Note also that these are the files straight from the Tier1, they contain a number of assumptions about the setup which may not be relevant to other sites. A partial list follows:

  • lcg-dynamic-dcache uses dcache.gridpp.rl.ac.uk as the SRM
  • /pnfs/gridpp.rl.ac.uk is used in several places as the storage path
  • lcg-dynamic-dcache assumes that the path for the biomed vo is bio rather than biomed
  • cron job is scheduled to run once a day at 3:50am


  • lcg-dynamic-dcache goes in the gip plugin directory /opt/lcg/var/gip/plugin. You will need to remove the link to the dCache plugin that exists here (you could also remove the link in the provider directory). Remember to chmod a+x on the new plugin.

#!/usr/bin/perl -w

use strict ;
use File::Basename ;

my $used  = '/var/lib/edginfo/used-space.dat' ;
my $total = '/var/lib/edginfo/available-space.dat' ;

my %space ;

open(USED,$used) or die "Could not open $used: $!\n" ;
while(<USED>) {
  if (/^(\d+)\s+(\S+)\s*/) {
      my $kb    = $1  ;
      my $path  = &basename($2)  ;
      $space{$path}{'used'} =  $kb ;
  }
}
close(USED) ;

open(TOTAL,$total) or die "Could not open $total: $!\n" ;
while(<TOTAL>) {
  if (/^(\d+)\s+(\S+)\s*/) {
      my $kb    = $1  ;
      my $path  = &basename($2)  ;
      $space{$path}{'total'} =  $kb ;
  }
}

foreach ( qw/cms minos dteam atlas lhcb biomed pheno zeus hone ilc esr t2k magic babar cedar geant4 fusion ops/ ){
 my $vo = $_ ;
 my $path = $vo ;

 if ( $path eq 'biomed' ) {
     $path = 'bio' ;
 }
 print "dn: GlueSALocalID=$vo,GlueSEUniqueID=dcache.gridpp.rl.ac.uk,Mds-Vo-name=local,o=grid\n" ;
#  print "GlueSAStateAvailableSpace: ".$space{$path}{'total'}."\n" ;
 my $temp = $space{$path}{'total'}-$space{$path}{'used'};
#    if ($temp < 0) { $temp=0;};
 print "GlueSAStateAvailableSpace: ".$temp."\n" ;

 print "GlueSAStateUsedSpace: ".$space{$path}{'used'}."\n\n" ;
}

  • used-space goes in /etc/cron.d/ .
50 3 * * *  edginfo /usr/bin/du -s  /pnfs/gridpp.rl.ac.uk/data/* > /var/lib/edginfo/used-space.dat.tmp; mv -f \
/var/lib/edginfo/used-space.dat.tmp /var/lib/edginfo/used-space.dat
  • available-space.dat, which contains the maximum space available to a VO (in KB), goes in /var/lib/edginfo/
10654049858     /pnfs/gridpp.rl.ac.uk/data/atlas
18733858816     /pnfs/gridpp.rl.ac.uk/data/cms
2099240960      /pnfs/gridpp.rl.ac.uk/data/dteam
14115930112     /pnfs/gridpp.rl.ac.uk/data/lhcb
104859648       /pnfs/gridpp.rl.ac.uk/data/pheno
104859648       /pnfs/gridpp.rl.ac.uk/data/zeus
104859648       /pnfs/gridpp.rl.ac.uk/data/bio
1070204928      /pnfs/gridpp.rl.ac.uk/data/hone
104859648       /pnfs/gridpp.rl.ac.uk/data/ilc
104859648       /pnfs/gridpp.rl.ac.uk/data/esr
104859648       /pnfs/gridpp.rl.ac.uk/data/t2k
104859648       /pnfs/gridpp.rl.ac.uk/data/magic
104859648       /pnfs/gridpp.rl.ac.uk/data/babar
104859648       /pnfs/gridpp.rl.ac.uk/data/minos
104859648       /pnfs/gridpp.rl.ac.uk/data/cedar
104859648       /pnfs/gridpp.rl.ac.uk/data/geant4
104859648       /pnfs/gridpp.rl.ac.uk/data/fusion
2099240960      /pnfs/gridpp.rl.ac.uk/data/ops

The used-space cron will create a file named used-space.dat in the same place, so /var/lib/edginfo/ has to rw for edginfo.

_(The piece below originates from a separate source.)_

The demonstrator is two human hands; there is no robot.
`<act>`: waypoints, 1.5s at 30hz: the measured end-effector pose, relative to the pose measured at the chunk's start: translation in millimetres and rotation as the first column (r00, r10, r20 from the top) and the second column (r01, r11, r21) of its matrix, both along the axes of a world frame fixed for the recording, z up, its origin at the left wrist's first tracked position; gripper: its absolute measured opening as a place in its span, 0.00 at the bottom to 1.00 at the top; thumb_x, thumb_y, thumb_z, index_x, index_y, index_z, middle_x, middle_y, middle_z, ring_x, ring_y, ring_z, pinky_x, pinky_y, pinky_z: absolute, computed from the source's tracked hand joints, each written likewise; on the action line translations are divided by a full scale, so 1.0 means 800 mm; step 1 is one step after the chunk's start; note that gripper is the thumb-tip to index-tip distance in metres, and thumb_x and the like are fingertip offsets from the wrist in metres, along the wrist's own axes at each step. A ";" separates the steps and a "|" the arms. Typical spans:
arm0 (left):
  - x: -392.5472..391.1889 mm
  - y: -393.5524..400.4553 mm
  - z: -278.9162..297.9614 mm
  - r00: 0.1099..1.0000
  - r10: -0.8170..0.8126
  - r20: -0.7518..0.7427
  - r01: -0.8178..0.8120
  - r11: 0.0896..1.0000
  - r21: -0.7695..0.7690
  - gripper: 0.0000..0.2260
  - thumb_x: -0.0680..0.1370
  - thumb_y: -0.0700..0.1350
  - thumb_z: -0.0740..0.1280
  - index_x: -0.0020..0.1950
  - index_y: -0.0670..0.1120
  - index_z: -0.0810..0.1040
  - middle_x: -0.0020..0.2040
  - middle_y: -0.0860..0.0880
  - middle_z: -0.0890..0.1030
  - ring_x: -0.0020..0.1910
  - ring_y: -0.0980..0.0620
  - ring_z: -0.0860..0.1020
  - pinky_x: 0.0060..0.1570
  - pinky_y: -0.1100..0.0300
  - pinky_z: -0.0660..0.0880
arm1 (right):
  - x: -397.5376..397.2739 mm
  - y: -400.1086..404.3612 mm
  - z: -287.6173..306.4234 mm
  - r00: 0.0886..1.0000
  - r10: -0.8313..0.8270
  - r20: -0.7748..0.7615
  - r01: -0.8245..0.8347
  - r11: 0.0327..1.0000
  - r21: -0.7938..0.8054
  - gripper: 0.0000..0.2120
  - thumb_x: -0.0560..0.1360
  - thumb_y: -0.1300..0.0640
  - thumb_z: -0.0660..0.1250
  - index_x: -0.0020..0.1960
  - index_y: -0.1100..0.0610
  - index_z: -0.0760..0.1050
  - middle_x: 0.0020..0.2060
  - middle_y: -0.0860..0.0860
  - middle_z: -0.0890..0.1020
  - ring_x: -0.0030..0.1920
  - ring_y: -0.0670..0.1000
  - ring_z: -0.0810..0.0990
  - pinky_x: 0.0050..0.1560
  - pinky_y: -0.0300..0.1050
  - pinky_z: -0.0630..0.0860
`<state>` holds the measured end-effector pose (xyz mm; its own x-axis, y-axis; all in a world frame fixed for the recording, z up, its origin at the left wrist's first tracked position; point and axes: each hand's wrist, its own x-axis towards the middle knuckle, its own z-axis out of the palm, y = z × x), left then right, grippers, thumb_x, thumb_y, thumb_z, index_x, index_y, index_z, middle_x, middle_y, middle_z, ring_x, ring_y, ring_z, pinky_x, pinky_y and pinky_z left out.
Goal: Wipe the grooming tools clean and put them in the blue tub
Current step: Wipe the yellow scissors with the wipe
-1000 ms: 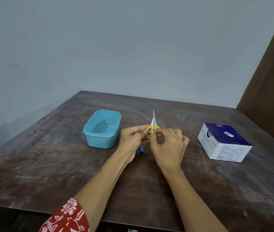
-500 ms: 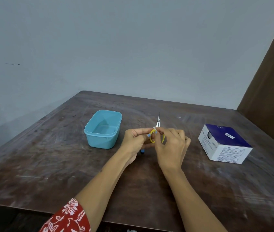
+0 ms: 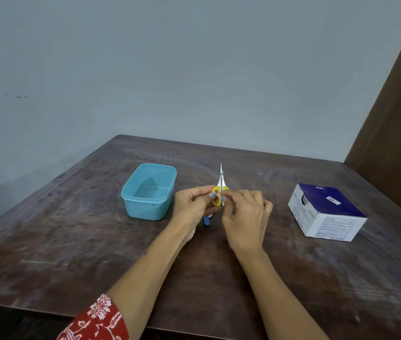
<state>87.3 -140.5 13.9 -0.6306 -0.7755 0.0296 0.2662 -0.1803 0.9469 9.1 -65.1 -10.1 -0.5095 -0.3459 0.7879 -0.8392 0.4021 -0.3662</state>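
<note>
One pair of small yellow-handled scissors (image 3: pixel 221 185) is held above the table (image 3: pixel 72 241) with its blades pointing away, the left hand (image 3: pixel 192 204) pinching the handle loops while the right hand (image 3: pixel 246 217) pinches a small pale wipe (image 3: pixel 222 201) against them. One blue-tipped tool (image 3: pixel 206 220) lies partly hidden under the hands. One blue tub (image 3: pixel 148 192) stands just left of them, one white-and-navy box (image 3: pixel 327 212) well to the right.
</note>
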 end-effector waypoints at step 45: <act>-0.001 -0.002 -0.002 0.998 -0.011 -0.060 0.011 1.000 0.012 0.09 0.75 0.31 0.65 0.54 0.36 0.80 0.44 0.42 0.83 0.40 0.51 0.83 0.40 0.61 0.81 | 0.000 0.002 -0.001 0.997 0.070 0.020 -0.069 0.996 -0.048 0.04 0.69 0.56 0.70 0.43 0.51 0.82 0.36 0.47 0.83 0.40 0.53 0.77 0.42 0.47 0.68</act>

You will need to edit lcg-dynamic-dcache and available-space.dat for the VOs you support (and when you add new ones in the future).

Quarterly reports

If dCache sites do not operate with this GIP plugin, then they may be required to run the command in the used-space script in order to get per-VO used storage for the GridPP quarterly reports.

Known issues

Since the GIP performs a du on the PNFS namespace, it does not take account of file replicas that have been created by the dCache (or by the admin) for load balancing purposes. It is not clear if such replicated files 'belong' to the VO or not.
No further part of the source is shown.